# [TASK TO COMPLETE]
It would help if you retyped the data exactly, leaving out the pictures.
---*---
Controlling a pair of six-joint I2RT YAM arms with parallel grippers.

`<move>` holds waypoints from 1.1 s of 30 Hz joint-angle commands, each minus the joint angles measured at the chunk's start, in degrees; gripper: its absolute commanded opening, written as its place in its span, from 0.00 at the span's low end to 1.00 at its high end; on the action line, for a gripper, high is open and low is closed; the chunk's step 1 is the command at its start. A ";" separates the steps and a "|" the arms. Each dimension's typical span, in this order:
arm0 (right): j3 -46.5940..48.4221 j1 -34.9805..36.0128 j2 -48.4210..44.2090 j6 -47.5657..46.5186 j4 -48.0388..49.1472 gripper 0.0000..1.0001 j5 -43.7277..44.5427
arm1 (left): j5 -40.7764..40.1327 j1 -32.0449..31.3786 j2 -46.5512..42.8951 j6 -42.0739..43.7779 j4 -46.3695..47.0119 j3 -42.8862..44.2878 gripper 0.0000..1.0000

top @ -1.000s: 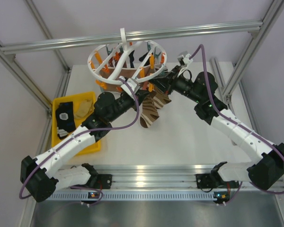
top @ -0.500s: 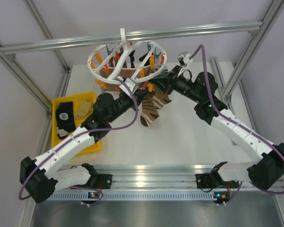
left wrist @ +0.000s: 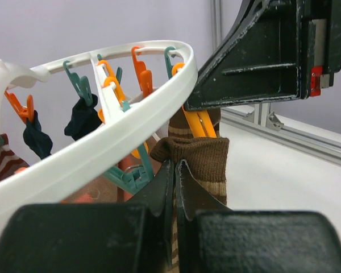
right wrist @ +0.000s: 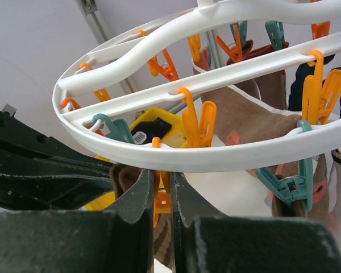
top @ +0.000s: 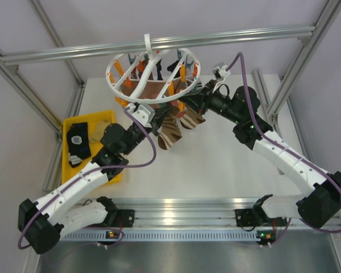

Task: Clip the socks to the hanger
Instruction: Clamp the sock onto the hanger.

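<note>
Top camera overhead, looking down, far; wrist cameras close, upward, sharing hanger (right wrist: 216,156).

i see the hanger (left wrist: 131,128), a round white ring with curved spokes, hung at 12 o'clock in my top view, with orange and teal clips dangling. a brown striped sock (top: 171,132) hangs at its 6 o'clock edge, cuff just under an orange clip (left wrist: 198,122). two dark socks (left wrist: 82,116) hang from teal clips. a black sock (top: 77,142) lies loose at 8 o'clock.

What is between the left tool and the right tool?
A brown sock with an orange clip just above it, seen in the left wrist view.
</note>
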 commanded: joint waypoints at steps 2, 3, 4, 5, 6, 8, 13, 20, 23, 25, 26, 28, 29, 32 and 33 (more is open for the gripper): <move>1.31 -0.49 1.50 1.50 -2.49 0.00 0.29 | 0.32 -0.44 0.04 0.95 5.62 0.14 0.00; 1.31 -0.49 1.50 1.59 -1.97 0.00 0.11 | 0.50 -0.53 0.31 0.95 5.53 0.23 0.00; 1.31 -0.49 1.67 1.86 -1.70 0.00 -0.32 | 0.33 -0.62 0.66 0.60 5.53 0.32 0.00; 1.40 -0.49 1.67 2.21 -1.61 0.00 -0.42 | -0.02 -0.71 1.01 0.60 5.18 0.49 0.00; 1.66 -0.49 1.76 2.21 -1.70 0.00 -0.42 | -0.81 -0.79 1.45 0.51 5.09 0.58 0.00; 2.01 -0.57 1.85 2.30 -1.87 0.00 -0.42 | -0.91 -0.79 1.54 0.68 5.00 0.24 0.00; 2.54 -0.49 1.85 2.56 -1.87 0.00 -0.42 | -0.55 -1.06 1.28 1.21 5.00 -1.78 0.00; 3.59 -0.49 2.46 4.75 -1.87 0.00 0.02 | -1.08 -1.49 1.80 2.44 5.97 -3.81 0.00; 3.68 -0.49 2.38 5.55 -1.87 0.00 0.02 | -2.48 -1.67 2.24 2.27 6.67 -3.99 0.00; 3.59 -0.49 2.38 5.64 -1.96 0.00 0.02 | -3.28 -1.67 2.77 1.91 7.29 -3.46 0.00; 3.42 -0.49 2.20 5.81 -1.96 0.00 0.11 | -3.98 -1.59 2.86 1.74 7.72 -3.11 0.00; 3.07 -0.49 2.29 5.73 -2.49 0.00 0.20 | -4.51 -1.67 3.38 0.69 8.08 -2.06 0.00; 2.98 -0.49 2.29 5.99 -2.49 0.00 0.29 | -4.68 -1.67 3.56 0.51 8.17 -1.70 0.00; 2.36 -0.40 2.37 6.25 -2.40 0.00 0.37 | -5.64 -1.67 3.91 -0.72 8.34 -0.30 0.00; 2.19 -0.49 2.38 6.25 -2.57 0.00 0.55 | -6.35 -1.59 4.00 -1.24 8.52 -0.03 0.00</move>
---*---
# [ANSWER BOX]
Controlling a pair of six-joint I2RT YAM arms with parallel grippers.

`<move>` holds waypoints from 1.1 s of 30 Hz joint-angle commands, each minus the joint angles measured at the chunk's start, in degrees; gripper: its absolute commanded opening, written as its place in its span, from 0.00 at the span's low end to 1.00 at its high end; on the action line, for a gripper, high is open and low is closed; the chunk's step 1 is the command at its start. A ";" separates the steps and a "|" the arms. Each dimension's typical span, in this order:
arm0 (right): j3 -46.5940..48.4221 j1 -34.9805..36.0128 j2 -48.4210..44.2090 j6 -47.5657..46.5186 j4 -48.0388..49.1472 gripper 0.0000..1.0001 j5 -43.7277..44.5427
arm1 (left): j5 -40.7764..40.1327 j1 -32.0449..31.3786 j2 -46.5512..42.8951 j6 -42.0739..43.7779 j4 -46.3695..47.0119 j3 -42.8862..44.2878 gripper 0.0000..1.0000

top @ -1.000s: 
top @ -0.500s: 
left wrist @ +0.000s: 
right wrist @ +0.000s: 
top @ +0.000s: 

Task: Clip the socks to the hanger
Instruction: Clamp the sock onto the hanger.

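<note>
Top camera overhead, looking down, far; wrist cameras close, upward, sharing hanger (right wrist: 216,156).

i see the hanger (left wrist: 131,128), a round white ring with curved spokes, hung at 12 o'clock in my top view, with orange and teal clips dangling. a brown striped sock (top: 171,132) hangs at its 6 o'clock edge, cuff just under an orange clip (left wrist: 198,122). two dark socks (left wrist: 82,116) hang from teal clips. a black sock (top: 77,142) lies loose at 8 o'clock.

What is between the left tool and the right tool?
A brown sock with an orange clip just above it, seen in the left wrist view.
</note>
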 commanded: joint waypoints at steps 2, 3, 4, 5, 6, 8, 13, 20, 23, 25, 26, 28, 29, 32 and 33 (more is open for the gripper): <move>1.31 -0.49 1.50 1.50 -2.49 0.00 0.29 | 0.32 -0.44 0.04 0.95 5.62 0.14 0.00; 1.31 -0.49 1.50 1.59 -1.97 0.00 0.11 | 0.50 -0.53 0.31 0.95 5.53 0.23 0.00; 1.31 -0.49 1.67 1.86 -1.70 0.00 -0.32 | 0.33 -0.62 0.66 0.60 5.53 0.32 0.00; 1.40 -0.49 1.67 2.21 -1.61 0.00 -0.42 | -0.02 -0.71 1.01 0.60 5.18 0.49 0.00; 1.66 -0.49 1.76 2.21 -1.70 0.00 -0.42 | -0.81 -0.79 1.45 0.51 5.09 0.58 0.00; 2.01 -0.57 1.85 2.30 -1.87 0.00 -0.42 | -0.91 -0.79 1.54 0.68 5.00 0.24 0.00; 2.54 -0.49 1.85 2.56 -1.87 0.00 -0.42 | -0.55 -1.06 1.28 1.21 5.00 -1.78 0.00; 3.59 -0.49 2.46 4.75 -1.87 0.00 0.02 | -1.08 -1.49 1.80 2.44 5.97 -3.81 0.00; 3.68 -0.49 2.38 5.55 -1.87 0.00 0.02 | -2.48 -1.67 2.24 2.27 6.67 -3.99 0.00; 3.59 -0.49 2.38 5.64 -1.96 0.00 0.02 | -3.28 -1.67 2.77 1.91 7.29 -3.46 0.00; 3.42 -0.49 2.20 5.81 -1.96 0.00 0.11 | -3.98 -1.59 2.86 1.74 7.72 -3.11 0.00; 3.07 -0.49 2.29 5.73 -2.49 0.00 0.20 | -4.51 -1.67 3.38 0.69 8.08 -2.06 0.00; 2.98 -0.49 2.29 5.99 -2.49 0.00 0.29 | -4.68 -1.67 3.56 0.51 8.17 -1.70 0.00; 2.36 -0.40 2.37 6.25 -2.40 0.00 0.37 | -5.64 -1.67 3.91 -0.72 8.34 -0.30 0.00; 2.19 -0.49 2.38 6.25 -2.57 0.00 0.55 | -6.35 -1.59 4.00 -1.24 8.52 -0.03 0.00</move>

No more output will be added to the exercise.